Tuesday, May 24, 2005

Guard your heart

One of the more insidious of all the Post Evangelical Christian sub-culture phrases is “guard your heart.” This phrase, often said to me by other women when I revealed the onset of a new crush, dashed my hopes like nothing else. I always heard it as:

“You have a snowball’s chance in hell of that boy liking you back,”

Or…

“Don’t let yourself entertain anything frivolous that is not directly related to doing the will of God through ministry.”

Or…

“You don’t want what happened last time to happen again, do you?”

It was, I thought, a remarkable lack of generosity masking itself as “godly wisdom,” and hinted at the modern day church’s inability to see God as anything but a deity who only ever acted in a prescriptive, prosaic manner. Yawn.

In my early 20s there was nothing more thrilling or more devastating (and that was part of the thrill then) than a new crush. So much potential. Someone to think about during the unpleasant or mundane aspects of day-to-day life.

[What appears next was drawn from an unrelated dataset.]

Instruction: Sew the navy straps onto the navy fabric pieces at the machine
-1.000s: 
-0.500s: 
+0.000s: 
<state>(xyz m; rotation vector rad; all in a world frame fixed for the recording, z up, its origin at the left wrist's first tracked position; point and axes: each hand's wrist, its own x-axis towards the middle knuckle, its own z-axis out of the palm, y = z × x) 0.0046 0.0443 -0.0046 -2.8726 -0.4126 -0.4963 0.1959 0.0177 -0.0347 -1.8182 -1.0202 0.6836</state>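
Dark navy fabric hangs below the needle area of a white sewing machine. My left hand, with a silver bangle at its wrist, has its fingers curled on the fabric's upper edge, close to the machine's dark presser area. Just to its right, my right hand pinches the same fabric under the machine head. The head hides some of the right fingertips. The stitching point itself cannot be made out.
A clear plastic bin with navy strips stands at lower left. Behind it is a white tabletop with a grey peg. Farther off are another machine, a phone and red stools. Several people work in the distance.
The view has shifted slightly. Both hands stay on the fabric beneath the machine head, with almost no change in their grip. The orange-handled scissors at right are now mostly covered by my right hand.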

Having been sobered by the indulgence of a slew of ill-fated (often long-standing) crushes by this time, the last of which has ended just 7 months shy of my 32nd birthday, I would say that it’s time to revisit the old “guard your heart” mantra.

The spirit of this message is not, I realize now, “don’t have hope,” but “don’t get ahead of yourself.” “Make sure this investment is sound before you put everything on the table.” I knew what it was supposed to mean a long time ago, but still resisted the sentiment on principle. I believed that it was woefully unimaginative and restricted the extravagance of a loving God. I conveniently forgot that God, in all of his lush and luxurious gifts, never once flouts His own will or the integrity of his own character or Word (which may often frustrate my concept of logic, not because He is illogical, but more because He is in no way bound to my idea of what “makes sense” and what does not.).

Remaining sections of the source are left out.